Pour mettre fin à ces incursions, les Français construisent, à partir de 1642, une série de places fortes en amont du Saint-Laurent, jusqu'à Montréal. Face aux Mohawks désormais armés de mousquets, les colons tentent d'équiper d'armes semblables leurs alliés HURONS et algonquins; les Jésuites persuadent cependant les autorités de restreindre la vente de mousquets aux Amérindiens convertis. Cette situation confère aux Iroquois un avantage technique et psychologique.
L'une des conséquences majeures des guerres iroquoises est la dispersion de plusieurs tribus autochtones. Les Sénécas ont pour objectif de disperser les Hurons, ce qui leur permet d'attaquer les peuples chasseurs du nord. Leurs incursions contre les bourgades huronnes les plus isolées commencent en 1642 et atteignent leur point culminant en 1649, alors que plus de 1000 Sénécas et Mohawks attaquent deux villages importants. Quelques Hurons tentent de résister en se réfugiant sur une île voisine, mais ils sont forcés de se disperser; certains s'enfuient vers Québec et d'autres se joignent aux NEUTRES. Durant l'hiver 1649-1650, les Iroquois attaquent les Nipissings et les PÉTUNS. Les Neutres sont définitivement vaincus en 1651.
Une fois la nation huronne détruite et les Neutres écrasés, les Iroquois multiplient leurs raids contre les Mohicans, les Socoquis et les ABÉNAQUIS, tandis qu'au Québec ils poussent leurs incursions vers l'est, jusqu'à Tadoussac, et au nord, au-delà du lac Mistassini. En 1653, face à la résistance tenace des Susquehannahs et des Ériés, la confédération des Iroquois fait la paix avec les Français. Par des raids répétés, les Iroquois assimilent les Ériés en 1657. Mise à dure épreuve par la reprise des hostilités sur plusieurs fronts en 1659 et 1660, la confédération entame de nouveaux pourparlers de paix avec les Français.
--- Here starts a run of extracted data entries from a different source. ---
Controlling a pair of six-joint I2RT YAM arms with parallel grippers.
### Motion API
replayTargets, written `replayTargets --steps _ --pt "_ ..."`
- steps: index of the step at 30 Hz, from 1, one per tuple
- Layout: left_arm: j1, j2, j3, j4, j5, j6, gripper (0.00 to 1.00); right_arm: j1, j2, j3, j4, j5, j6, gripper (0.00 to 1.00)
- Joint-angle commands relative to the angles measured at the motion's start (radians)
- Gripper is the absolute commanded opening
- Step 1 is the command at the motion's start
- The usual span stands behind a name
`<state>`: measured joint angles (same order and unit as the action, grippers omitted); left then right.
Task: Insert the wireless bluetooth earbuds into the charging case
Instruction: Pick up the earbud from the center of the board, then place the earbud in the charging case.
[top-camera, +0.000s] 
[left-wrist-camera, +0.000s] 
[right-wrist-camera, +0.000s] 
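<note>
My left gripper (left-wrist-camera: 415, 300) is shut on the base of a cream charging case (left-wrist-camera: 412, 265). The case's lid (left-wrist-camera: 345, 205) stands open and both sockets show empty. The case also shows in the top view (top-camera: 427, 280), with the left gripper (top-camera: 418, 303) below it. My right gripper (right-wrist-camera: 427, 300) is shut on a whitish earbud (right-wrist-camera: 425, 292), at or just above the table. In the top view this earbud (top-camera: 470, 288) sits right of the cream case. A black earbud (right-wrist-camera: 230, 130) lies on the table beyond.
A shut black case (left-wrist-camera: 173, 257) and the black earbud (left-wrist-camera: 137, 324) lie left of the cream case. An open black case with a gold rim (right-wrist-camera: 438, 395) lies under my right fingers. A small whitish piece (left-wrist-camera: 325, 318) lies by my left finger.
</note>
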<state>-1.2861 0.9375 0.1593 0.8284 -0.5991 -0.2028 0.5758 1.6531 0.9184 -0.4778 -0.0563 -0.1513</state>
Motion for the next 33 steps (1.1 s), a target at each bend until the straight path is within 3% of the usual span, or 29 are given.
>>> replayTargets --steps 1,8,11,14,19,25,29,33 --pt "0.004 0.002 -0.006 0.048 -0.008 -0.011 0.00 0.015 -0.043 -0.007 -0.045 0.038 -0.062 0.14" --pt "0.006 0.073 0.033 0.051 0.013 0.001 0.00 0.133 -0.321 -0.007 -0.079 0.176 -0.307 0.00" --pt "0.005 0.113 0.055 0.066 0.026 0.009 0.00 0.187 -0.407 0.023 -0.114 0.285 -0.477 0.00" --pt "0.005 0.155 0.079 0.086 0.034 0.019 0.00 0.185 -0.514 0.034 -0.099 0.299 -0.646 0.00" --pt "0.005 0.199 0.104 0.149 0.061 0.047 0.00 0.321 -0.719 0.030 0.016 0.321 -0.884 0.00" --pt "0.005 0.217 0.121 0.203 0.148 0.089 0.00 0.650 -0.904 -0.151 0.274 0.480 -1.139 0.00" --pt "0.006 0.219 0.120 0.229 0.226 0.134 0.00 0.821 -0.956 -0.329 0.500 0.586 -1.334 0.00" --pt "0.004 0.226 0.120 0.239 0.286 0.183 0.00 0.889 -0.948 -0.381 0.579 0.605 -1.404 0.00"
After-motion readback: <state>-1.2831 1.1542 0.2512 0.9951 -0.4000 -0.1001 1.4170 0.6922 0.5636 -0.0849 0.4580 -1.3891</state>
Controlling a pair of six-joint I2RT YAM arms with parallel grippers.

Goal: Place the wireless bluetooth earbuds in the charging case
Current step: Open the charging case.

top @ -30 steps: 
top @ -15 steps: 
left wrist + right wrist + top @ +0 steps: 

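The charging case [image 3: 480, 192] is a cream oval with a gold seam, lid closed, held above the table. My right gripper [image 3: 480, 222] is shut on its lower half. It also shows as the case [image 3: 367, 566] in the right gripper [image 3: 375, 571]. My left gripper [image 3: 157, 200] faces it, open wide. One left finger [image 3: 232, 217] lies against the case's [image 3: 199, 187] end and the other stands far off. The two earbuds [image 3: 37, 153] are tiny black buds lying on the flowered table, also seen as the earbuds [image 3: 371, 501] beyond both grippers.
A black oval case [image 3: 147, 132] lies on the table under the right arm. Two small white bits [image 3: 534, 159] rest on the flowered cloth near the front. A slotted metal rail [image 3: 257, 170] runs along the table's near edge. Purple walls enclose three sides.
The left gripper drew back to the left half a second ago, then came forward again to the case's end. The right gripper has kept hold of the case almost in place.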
Mais la conclusion d'un traité de paix englobant toutes les nations amérindiennes n'a lieu qu'en 1667, après la destruction des villages et des provisions des Iroquois par le RÉGIMENT DE CARIGNAN-SALIÈRES. Dès 1675, les Susquehannahs du sud sont assimilés et les Iroquois poussent leurs incursions vers l'ouest jusque dans la vallée de l'Ohio où ils attaquent les Illinois et les Miamis.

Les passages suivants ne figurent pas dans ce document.